L'Italien Mario Monti, nommé à l'automne par Bruxelles pour coordonner le projet controversé de ligne électrique à très haute tension entre la France et l'Espagne via les Pyrénées, va s'atteler à "rapprocher les positions" mais n'a promis vendredi aucune solution rapide.
Véritable serpent de mer, le tracé d'une ligne à très haute tension à travers les Pyrénées, en passant par la Catalogne, suscite depuis des années une vive opposition de riverains des deux côtés de la frontière et des écologistes.
Le projet d'interconnexion est considéré comme "prioritaire" par l'UE parce qu'il permettrait d'augmenter les échanges électriques de 3% entre la France et l'Espagne. "Cette connexion électrique, importante pour l'Europe, est saturée depuis des années.
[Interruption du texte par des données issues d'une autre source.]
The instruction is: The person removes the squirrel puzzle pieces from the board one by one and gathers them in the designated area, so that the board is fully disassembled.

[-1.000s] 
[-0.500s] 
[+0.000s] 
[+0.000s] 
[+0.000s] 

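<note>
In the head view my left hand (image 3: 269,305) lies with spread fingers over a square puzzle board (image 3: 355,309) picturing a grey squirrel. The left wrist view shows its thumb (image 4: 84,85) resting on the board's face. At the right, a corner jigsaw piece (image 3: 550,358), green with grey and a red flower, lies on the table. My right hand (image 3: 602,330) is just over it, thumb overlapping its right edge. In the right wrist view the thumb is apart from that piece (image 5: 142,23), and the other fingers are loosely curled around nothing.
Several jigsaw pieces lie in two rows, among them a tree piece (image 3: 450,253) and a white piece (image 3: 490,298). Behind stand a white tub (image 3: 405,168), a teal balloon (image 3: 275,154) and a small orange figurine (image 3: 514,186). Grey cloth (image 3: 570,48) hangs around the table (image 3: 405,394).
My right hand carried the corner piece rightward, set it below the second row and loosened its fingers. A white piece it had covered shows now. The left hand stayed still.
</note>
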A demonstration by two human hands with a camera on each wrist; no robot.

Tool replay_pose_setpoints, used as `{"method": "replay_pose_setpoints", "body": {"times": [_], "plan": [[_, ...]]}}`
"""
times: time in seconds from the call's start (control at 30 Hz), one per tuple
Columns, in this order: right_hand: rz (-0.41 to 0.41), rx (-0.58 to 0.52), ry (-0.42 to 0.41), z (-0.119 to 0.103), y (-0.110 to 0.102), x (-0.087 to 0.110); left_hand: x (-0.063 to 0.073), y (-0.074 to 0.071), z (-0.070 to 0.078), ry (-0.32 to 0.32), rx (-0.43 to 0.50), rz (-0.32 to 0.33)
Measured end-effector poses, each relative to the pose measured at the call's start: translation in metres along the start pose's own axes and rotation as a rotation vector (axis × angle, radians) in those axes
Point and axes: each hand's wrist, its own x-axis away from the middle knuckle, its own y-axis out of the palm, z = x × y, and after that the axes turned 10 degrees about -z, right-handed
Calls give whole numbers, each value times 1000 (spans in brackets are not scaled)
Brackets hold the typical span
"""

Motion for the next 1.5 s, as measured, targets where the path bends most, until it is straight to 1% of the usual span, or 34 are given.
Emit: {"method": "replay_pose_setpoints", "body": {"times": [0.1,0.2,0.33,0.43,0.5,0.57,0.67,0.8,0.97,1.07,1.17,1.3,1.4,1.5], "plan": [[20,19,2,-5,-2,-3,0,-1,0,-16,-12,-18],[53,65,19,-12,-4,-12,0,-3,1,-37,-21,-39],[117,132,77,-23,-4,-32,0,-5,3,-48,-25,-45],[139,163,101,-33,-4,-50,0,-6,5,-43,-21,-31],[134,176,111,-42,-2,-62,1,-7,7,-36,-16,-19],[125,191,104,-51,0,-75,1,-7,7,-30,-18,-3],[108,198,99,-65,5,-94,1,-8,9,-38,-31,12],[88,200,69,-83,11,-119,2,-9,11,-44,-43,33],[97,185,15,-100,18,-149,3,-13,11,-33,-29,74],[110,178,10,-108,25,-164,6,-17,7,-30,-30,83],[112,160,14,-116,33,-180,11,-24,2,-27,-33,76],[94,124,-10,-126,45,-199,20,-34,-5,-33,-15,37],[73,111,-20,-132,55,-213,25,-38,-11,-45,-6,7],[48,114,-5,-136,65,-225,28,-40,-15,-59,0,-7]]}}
Aujourd'hui, il est grand temps d'agir", a commenté vendredi le commissaire Andris Piebalgs devant la presse.
Reçu à Bruxelles par le commissaire qui a approuvé son programme de travail, M. Monti a convenu pour sa part que "la situation est très complexe". "Il faut de la clarté, évaluer avec précision l'apport de cette connexion à la sécurité d'approvisionnement de l'Espagne qui se trouve isolée du reste du réseau européen derrière la barrière des Pyrénées", a-t-il noté.
L'Espagne, en raison de sa situation péninsulaire, est relativement peu interconnectée au réseau européen et souvent qualifiée d'"île énergétique" en référence à son isolement, tandis que la France – véritable carrefour de l'Europe - a des connexions plus importantes avec ses plus nombreux voisins.
Pour l'actuel président de l'université Bocconi de Milan, "la France pourrait disposer avec cette interconnexion d'une énergie propre produite en grande quantité par l'Espagne grâce à son parc d'éoliennes". "Les Pyrénées sont une zone très sensible du point de vue de l'environnement. Il s'agit d'un capital qu'il faut préserver à tout prix", a-t-il aussi souligné. Il a promis d'analyser les tracés possibles. L'enfouissement d'une partie de cette ligne électrique à haute tension sera une option étudiée de près. M. Monti se voit avant tout comme un facilitateur amené à faire des propositions". "La moins bonne solution serait de faire ça dans la précipitation", a-t-il dit, en promettant "une approche par étapes".
L'ancien commissaire européen chargé du Marché intérieur, puis de la Concurrence doit remettre un rapport intérimaire sur cette question d'ici la fin de l'année. Il se rendra les 20 et 21 novembre sur place pour rencontrer des groupes opposés au projet. Ces derniers mettent avant des risques sanitaires et environnementaux. Selon eux, la ligne va "tuer" tout le Vallespir, du fait de la construction tout au long de la ligne d'une trouée de 600 mètres de large impliquant des risques pour la faune,la flore, les professionnels de la région, agriculteurs, bergers etc – et d'importants risques d'incendie. Au niveau financier, ils redoutent une chute très importante de la valeur de tous les biens immobiliers du Vallespir.
A la fin septembre, le ministre de l'Écologie, du Développement et de l'Aménagement durables, Jean-Louis Borloo a reçu les représentant de diverses associations et entreprises concernées par la THT. Il a annoncé vouloir "remettre à plat" le dossier de l'interconnexion électrique entre la France et l'Espagne, après avoir réuni les parties prenantes de ce projet d'interconnexion entre les deux pays.
"Je souhaite qu'une nouvelle gouvernance s'organise, que toutes les questions soient mises sur la table et que toutes les options techniques soient étudiées. La France doit respecter ses engagements envers l'Espagne et l'Union européenne, mais des endroits remarquables comme le mont Canigou ou le mont Capell doivent être préservés", a-t-il ajouté.